The Strange Case of Jekyll and Hyde Traverse

Lung Ha Theatre Company and Drake Music Scotland provide opportunities for talented performers with physical disabilities and learning difficulties. I first saw Lung Ha perform in the 80s and was mightily impressed by them and I’m pleased to say that is still the case. Morna Pearson has created a riveting reimagining of Robert Louis Stevenson’s classic novella, this time with a feminist twist and a good deal of humour to lighten an otherwise dark tale.

The live music, provided by composer and Musical Director Greg Sinclair on piano and five musicians and vocalists, is eerie and atmospheric. The set, designed by Becky Minto, relocates the story from London to the dark and claustrophobic closes and tenements of 19th century Edinburgh. Here we meet the Jekyll family – Dr Jeremy Jekyll ( Stephan Tait), his wife Jane (Karen Sutherland), son William (Mark Howie) and, last but not least, his daughter Miriam (Emma McCaffrey). Miriam is an intelligent girl who longs to go to University but, as a woman, she is constrained both physically and emotionally. Physically by the tight corsets she must wear and emotionally by the expectation on her to conform to the role of the weaker sex. She helps her father with his experiments and is fascinated by his theory of good and evil personalities cohabiting within every living soul. After drinking a potion in the laboratory one evening she unleashes her other self and embarks on a rebellious whirlwind of a journey with her dark twin.

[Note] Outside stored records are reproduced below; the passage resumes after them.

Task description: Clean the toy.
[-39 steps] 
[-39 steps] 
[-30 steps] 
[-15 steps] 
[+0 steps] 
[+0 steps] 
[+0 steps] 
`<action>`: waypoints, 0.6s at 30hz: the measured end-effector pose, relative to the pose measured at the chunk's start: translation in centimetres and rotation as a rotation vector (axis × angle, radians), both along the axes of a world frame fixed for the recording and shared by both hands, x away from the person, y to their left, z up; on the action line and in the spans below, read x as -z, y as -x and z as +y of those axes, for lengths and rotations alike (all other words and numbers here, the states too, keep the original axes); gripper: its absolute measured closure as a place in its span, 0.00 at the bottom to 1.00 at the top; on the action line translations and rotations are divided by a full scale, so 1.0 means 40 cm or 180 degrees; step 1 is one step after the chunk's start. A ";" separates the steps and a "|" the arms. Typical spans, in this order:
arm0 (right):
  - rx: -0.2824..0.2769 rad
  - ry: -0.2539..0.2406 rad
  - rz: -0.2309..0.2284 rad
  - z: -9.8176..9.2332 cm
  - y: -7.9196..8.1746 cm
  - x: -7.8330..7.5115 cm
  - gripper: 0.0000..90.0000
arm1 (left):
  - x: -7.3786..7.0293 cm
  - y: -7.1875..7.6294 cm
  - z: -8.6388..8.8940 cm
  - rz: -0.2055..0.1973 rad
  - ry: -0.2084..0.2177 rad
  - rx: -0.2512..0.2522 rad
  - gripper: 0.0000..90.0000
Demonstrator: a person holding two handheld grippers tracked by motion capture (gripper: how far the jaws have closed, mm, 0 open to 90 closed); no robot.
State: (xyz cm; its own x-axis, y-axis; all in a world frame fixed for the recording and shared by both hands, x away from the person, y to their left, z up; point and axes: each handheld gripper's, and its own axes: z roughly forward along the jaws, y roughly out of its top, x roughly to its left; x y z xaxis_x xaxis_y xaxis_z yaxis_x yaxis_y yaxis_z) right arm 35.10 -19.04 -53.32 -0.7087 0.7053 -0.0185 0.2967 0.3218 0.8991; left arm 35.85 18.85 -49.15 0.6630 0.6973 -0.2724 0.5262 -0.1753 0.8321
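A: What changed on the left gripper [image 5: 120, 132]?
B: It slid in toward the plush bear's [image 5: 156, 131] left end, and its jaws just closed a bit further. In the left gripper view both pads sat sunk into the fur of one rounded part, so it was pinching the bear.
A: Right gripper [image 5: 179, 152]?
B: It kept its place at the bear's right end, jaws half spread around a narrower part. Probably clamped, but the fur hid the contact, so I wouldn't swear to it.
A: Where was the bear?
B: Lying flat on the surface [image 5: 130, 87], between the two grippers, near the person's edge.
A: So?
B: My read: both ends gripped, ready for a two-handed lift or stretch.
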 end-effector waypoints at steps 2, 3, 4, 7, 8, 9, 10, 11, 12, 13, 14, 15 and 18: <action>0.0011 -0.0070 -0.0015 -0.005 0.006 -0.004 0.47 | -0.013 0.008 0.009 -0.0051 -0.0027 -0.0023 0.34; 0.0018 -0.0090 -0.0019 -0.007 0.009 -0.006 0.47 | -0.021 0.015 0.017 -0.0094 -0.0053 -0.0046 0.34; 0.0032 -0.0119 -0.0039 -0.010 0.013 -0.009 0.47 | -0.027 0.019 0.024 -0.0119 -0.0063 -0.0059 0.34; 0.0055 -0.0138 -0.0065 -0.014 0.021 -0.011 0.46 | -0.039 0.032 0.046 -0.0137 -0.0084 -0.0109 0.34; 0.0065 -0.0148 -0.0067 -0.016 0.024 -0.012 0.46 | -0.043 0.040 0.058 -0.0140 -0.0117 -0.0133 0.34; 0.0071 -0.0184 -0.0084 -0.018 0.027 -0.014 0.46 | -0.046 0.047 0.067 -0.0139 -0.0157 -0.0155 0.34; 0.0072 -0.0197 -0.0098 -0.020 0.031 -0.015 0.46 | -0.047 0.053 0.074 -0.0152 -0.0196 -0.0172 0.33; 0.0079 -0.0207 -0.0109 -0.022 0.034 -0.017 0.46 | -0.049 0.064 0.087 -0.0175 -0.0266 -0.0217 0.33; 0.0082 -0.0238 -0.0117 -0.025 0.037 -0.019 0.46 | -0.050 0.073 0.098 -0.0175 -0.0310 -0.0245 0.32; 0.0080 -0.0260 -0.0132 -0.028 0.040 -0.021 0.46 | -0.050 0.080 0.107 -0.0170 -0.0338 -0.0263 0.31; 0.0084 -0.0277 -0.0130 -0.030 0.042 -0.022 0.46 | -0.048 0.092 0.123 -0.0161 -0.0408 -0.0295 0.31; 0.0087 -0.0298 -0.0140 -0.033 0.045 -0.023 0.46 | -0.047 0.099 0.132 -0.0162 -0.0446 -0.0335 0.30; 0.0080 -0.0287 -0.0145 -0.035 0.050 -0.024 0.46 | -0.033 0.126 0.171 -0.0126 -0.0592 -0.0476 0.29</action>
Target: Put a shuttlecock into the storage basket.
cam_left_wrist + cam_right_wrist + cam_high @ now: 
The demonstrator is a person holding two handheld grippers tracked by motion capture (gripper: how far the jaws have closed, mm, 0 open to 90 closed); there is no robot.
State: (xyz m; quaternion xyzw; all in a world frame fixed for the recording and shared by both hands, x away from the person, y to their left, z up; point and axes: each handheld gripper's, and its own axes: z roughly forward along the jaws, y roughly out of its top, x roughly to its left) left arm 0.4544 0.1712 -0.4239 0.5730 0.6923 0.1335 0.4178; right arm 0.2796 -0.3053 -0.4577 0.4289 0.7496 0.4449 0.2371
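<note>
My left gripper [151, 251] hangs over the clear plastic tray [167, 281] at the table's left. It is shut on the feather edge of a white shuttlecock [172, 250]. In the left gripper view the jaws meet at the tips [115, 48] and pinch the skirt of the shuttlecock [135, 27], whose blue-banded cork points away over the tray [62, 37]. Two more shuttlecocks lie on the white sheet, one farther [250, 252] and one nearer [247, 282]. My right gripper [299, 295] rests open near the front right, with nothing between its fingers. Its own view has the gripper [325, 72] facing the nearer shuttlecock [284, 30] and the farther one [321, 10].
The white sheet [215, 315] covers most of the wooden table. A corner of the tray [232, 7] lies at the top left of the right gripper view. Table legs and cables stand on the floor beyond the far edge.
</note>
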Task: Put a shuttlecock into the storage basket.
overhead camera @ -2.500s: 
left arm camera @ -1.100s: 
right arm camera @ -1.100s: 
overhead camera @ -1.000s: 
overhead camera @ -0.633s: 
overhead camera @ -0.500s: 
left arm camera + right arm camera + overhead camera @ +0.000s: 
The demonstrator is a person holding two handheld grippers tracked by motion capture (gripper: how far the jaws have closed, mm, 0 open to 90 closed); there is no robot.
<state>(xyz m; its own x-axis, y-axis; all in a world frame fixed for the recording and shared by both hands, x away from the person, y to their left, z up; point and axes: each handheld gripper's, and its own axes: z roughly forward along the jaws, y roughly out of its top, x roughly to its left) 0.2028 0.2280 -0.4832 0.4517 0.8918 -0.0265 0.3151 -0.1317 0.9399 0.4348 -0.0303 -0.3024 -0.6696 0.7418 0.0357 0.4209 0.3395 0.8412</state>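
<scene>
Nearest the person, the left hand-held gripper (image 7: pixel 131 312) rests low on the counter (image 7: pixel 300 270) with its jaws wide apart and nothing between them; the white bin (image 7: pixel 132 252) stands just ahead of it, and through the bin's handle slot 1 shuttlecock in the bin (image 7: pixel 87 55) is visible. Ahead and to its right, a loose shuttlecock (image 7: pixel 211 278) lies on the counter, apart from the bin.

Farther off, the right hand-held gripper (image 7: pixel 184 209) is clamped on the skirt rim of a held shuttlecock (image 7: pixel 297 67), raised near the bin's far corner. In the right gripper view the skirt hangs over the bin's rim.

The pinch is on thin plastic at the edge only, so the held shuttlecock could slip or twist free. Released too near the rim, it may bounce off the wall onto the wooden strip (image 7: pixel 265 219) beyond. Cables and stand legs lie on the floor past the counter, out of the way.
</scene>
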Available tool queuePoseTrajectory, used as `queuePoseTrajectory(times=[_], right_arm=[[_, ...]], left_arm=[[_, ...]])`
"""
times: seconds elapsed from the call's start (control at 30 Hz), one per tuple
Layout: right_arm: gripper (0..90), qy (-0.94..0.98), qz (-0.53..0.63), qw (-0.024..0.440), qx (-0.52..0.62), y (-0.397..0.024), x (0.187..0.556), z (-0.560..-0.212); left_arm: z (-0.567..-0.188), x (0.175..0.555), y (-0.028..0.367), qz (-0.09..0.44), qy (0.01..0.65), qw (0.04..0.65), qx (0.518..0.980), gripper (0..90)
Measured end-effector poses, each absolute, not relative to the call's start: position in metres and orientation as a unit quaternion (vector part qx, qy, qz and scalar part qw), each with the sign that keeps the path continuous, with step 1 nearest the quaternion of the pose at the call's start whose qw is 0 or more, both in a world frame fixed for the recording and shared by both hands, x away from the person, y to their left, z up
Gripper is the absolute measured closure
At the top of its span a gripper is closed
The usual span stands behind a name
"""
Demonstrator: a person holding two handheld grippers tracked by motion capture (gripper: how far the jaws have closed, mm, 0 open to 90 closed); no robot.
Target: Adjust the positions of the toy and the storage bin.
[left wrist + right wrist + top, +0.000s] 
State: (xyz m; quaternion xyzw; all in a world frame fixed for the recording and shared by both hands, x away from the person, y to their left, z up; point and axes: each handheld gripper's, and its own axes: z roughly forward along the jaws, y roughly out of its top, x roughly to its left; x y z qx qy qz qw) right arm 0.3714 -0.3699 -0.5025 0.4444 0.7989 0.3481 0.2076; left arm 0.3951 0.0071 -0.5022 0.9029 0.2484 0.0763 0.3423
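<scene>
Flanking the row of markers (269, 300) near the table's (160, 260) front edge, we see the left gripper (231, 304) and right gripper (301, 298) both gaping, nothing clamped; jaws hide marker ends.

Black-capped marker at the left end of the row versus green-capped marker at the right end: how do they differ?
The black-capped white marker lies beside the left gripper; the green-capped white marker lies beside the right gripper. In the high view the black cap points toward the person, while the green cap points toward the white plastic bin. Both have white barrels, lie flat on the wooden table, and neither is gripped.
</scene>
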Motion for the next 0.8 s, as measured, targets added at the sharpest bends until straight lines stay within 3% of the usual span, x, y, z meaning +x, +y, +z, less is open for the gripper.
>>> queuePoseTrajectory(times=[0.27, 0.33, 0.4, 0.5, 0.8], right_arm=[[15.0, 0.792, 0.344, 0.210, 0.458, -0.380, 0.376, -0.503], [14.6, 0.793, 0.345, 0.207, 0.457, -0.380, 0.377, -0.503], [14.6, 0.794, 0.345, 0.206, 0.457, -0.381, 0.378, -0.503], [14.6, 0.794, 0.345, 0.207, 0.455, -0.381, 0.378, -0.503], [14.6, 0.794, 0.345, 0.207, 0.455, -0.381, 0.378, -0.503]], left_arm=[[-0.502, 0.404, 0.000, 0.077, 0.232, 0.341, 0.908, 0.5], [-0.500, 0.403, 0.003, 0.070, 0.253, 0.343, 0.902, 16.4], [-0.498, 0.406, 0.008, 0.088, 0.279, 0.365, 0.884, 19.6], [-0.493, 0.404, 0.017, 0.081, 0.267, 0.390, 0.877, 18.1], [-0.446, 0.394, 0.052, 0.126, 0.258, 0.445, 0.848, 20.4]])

At first this manifests itself in harmless fun but soon becomes more serious. Miriam is aghast at what she seems capable of doing and contemplates taking her life. The original story ends in tragedy but thankfully here we have a happy ending. Dr Jekyll saves the day and Miriam becomes free to follow her dreams.

With a cast of over 20 performers and support staff, we meet a range of diverse and comic characters. The timing isn’t always perfect and there might be a few fluffed lines here and there but you know what, it doesn’t matter, because the overall effect is fun, exuberant and immensely enjoyable.

If you have never seen a Lung Ha production before, I urge you to look out for them – you won’t regret it.